Problem details: Only the lines of the data below from the one with "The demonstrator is" through the one with "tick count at" are wanted. Repeat them exactly.

----------------------------------------

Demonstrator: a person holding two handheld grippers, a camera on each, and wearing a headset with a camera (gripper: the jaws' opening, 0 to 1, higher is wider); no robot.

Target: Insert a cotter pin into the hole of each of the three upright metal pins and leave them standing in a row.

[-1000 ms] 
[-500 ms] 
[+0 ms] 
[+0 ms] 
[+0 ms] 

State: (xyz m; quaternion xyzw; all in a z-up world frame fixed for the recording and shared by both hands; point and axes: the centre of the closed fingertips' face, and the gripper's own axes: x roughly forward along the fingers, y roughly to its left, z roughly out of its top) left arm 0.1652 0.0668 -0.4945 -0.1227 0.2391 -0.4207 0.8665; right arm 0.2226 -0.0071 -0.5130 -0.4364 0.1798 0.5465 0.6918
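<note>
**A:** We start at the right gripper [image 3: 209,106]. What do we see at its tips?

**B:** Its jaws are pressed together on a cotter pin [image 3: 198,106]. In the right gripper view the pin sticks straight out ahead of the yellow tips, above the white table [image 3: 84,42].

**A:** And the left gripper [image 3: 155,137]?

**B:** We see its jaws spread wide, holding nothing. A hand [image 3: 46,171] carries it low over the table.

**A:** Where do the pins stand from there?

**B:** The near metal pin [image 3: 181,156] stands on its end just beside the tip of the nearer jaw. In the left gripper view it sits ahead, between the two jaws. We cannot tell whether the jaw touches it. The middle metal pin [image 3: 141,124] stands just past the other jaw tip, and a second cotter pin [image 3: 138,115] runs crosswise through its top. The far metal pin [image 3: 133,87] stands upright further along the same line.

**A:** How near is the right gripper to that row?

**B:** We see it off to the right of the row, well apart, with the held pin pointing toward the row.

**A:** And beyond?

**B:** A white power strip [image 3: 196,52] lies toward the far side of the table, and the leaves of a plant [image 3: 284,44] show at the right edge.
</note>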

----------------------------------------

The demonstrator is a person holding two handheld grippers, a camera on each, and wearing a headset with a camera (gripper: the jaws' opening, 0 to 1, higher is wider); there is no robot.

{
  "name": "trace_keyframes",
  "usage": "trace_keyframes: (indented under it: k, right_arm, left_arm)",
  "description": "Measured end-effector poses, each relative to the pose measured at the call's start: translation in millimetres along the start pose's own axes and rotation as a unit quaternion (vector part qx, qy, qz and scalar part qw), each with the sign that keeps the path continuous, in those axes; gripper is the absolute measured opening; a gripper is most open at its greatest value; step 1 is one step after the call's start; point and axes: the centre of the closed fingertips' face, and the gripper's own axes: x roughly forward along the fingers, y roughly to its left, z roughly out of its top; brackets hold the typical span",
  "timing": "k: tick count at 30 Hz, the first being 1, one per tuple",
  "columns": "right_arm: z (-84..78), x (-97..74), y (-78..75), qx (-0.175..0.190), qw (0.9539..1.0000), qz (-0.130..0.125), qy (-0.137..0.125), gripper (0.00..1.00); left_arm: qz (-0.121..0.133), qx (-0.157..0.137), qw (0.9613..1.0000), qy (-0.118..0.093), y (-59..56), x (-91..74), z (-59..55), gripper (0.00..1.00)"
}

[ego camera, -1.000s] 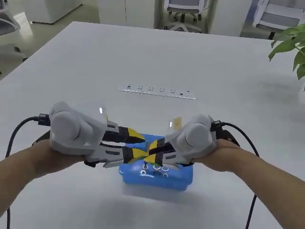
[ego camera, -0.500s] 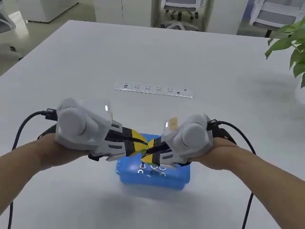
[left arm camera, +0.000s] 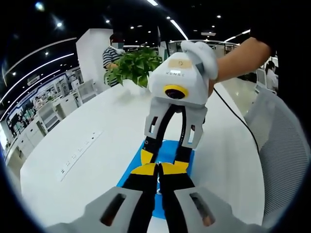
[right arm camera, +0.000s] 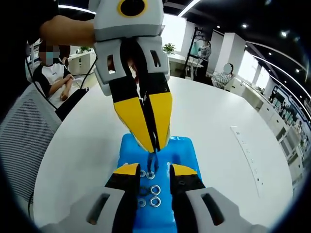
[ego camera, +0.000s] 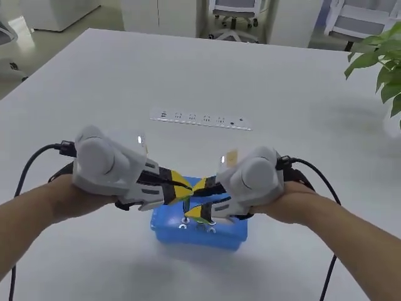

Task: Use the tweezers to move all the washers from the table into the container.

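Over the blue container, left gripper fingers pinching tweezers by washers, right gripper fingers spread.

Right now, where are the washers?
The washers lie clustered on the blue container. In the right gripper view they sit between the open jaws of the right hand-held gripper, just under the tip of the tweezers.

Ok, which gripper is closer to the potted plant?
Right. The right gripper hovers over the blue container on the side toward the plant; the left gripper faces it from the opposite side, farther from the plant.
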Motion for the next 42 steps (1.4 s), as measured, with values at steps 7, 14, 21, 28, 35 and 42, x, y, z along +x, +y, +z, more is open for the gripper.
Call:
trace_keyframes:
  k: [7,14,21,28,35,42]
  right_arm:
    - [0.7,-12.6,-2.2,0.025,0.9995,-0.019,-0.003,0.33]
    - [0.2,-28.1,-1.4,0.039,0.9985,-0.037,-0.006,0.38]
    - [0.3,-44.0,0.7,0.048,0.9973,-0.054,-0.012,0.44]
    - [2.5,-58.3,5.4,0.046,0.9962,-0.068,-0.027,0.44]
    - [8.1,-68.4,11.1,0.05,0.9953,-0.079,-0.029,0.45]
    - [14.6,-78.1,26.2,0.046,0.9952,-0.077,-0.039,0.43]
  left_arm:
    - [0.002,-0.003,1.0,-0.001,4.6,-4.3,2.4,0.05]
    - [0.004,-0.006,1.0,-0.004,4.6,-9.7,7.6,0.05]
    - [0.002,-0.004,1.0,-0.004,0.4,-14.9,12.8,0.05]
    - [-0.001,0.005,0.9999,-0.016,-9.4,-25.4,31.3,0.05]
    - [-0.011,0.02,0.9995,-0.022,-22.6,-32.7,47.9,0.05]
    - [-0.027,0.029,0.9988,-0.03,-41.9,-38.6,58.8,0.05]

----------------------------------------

Result for this exercise:
The demonstrator is a person holding two handheld grippers, a camera on each, and wearing a headset with a camera (gripper: the jaws' opening, 0 to 1, higher is wider); there is no robot.

{
  "name": "trace_keyframes",
  "usage": "trace_keyframes: (indented under it: k, right_arm, left_arm)",
  "description": "Measured end-effector poses, each relative to the pose measured at the call's start: translation in millimetres along the start pose's own axes and rotation as a unit quaternion (vector part qx, qy, qz and scalar part qw), each with the sign that keeps the path continuous, in those axes; gripper is the absolute measured opening; a gripper is most open at its greatest value; step 1 is one step after the call's start; point and axes: the centre of the closed fingertips' face, and the gripper's own axes: x roughly forward along the fingers, y roughly to its left, z roughly out of its top; brackets hold the typical span",
  "timing": "k: tick count at 30 Hz, the first being 1, one per tuple",

Nothing else is needed to complete the exercise.